━━━━━ The records ━━━━━

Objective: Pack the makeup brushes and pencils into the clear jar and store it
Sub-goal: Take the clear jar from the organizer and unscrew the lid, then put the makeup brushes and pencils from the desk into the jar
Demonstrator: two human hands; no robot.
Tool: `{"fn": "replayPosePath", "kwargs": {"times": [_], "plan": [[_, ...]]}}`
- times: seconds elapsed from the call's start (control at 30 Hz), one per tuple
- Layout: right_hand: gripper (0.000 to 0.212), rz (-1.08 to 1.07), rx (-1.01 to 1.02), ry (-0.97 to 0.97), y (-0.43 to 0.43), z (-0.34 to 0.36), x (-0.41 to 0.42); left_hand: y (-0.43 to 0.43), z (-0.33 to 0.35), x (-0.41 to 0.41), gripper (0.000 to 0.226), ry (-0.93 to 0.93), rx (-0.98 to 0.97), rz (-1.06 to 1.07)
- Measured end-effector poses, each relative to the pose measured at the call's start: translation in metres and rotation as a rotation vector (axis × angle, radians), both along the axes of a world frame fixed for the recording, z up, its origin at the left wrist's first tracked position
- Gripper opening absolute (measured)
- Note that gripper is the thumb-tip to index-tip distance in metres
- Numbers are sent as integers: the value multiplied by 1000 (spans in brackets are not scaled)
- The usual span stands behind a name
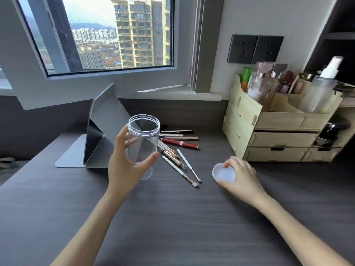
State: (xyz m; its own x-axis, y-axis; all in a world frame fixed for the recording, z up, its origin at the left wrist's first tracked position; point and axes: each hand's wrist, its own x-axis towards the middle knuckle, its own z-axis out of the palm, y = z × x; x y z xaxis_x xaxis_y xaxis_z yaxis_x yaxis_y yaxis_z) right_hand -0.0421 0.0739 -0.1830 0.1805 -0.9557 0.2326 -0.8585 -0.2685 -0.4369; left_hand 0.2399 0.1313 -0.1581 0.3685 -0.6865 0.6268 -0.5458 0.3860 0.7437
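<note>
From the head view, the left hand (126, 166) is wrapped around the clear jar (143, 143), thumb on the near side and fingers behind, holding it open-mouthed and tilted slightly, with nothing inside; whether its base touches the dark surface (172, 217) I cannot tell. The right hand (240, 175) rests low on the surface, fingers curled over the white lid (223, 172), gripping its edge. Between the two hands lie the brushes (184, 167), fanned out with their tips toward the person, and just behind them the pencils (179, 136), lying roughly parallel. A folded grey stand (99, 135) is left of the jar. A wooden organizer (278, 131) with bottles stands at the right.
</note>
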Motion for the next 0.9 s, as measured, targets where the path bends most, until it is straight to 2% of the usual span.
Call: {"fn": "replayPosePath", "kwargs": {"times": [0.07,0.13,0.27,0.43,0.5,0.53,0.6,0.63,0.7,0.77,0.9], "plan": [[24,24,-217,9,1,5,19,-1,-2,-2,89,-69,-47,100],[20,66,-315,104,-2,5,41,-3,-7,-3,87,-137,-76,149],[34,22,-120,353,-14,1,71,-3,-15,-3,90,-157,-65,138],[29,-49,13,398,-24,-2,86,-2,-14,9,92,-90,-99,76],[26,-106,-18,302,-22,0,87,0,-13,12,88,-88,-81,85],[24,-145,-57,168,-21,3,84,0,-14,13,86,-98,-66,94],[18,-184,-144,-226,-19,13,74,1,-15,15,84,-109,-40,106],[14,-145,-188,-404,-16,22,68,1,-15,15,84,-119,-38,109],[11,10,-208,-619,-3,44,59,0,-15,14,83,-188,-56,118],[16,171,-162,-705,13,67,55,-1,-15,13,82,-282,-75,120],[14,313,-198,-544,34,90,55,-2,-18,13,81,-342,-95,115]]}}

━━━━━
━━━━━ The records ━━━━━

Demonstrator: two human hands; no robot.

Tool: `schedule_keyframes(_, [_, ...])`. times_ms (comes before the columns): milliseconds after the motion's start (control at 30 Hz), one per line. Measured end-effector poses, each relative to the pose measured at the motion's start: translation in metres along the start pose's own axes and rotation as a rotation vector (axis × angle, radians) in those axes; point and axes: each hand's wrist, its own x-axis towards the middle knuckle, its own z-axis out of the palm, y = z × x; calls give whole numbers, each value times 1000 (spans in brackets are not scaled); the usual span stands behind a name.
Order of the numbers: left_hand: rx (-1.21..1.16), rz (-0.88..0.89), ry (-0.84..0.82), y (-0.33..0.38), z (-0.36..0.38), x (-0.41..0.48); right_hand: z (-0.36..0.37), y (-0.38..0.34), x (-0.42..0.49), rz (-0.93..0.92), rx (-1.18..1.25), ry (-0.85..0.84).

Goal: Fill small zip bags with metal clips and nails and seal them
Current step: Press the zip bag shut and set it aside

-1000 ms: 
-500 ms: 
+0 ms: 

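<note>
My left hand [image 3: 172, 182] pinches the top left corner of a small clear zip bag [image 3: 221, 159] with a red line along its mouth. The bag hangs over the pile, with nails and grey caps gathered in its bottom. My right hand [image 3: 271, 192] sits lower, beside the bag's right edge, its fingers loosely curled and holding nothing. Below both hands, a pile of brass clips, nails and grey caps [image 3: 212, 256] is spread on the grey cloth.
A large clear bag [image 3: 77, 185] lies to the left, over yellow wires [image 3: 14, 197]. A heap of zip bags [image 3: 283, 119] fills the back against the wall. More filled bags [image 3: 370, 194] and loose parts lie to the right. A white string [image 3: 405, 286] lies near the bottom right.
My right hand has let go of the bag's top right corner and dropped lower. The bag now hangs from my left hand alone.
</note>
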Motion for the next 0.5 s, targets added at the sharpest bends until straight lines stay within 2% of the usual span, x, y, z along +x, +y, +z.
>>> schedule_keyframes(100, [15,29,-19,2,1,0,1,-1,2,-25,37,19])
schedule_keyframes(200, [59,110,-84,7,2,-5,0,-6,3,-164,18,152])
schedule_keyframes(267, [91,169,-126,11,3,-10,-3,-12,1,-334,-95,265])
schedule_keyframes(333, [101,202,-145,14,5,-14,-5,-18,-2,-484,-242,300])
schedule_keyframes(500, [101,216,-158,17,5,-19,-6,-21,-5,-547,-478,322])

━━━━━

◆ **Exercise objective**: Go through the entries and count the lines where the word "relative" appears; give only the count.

◆ **Written reply**: 2